[WHAT IS NEEDED]
In the data below, locate each line with the word "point" and list it.

(DATA PROVIDED begins)

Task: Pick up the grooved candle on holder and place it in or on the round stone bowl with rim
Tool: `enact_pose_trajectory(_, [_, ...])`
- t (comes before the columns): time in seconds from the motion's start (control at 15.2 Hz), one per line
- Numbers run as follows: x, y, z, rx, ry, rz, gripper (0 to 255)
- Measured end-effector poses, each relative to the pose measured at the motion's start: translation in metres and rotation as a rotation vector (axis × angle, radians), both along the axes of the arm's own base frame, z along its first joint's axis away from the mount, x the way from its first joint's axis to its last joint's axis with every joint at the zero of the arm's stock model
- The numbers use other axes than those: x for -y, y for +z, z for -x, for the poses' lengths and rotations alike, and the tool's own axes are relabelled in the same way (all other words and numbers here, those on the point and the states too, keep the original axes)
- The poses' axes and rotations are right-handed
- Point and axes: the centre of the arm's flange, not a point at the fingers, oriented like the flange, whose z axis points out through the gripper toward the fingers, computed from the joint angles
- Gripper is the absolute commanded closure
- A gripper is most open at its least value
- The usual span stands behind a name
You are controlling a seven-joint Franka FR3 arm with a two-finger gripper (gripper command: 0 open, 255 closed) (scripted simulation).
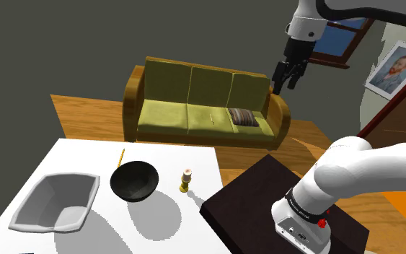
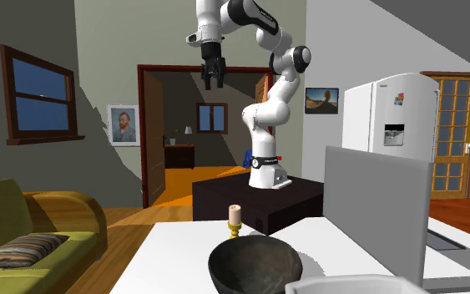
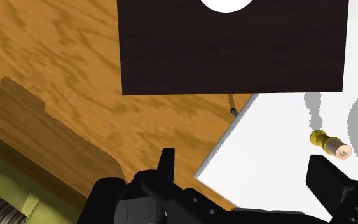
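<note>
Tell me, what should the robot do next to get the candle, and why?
Probably lower the open fingers toward the candle: they hang high up, away from it, and the candle stands free on the table beside the bowl.

Bright light; soft grey shadows on the table [image 1: 86, 155].

A grey basin [image 1: 42, 195] and a yellow pencil [image 1: 121, 158] lie on the white worktop [image 1: 86, 155]; beyond it a green sofa [image 1: 194, 108] with a striped cushion [image 1: 242, 117] stands on wooden floor [image 1: 86, 115]
</note>
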Motion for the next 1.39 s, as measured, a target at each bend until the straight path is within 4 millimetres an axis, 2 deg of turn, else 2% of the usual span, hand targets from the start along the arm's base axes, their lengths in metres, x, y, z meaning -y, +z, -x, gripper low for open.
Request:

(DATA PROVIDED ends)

[EXPECTED OUTPUT]
- The numbers use other axes than those: x for -y, y for +z, z for -x, for the poses' lengths and rotations alike, and the tool's own axes are relabelled in the same way (all other words and numbers here, those on the point and the states too, keep the original axes)
- Point and axes: the centre of the arm's flange, not a point at the fingers, oriented like the flange, whose z axis points out through the gripper toward the fingers, computed from the joint angles

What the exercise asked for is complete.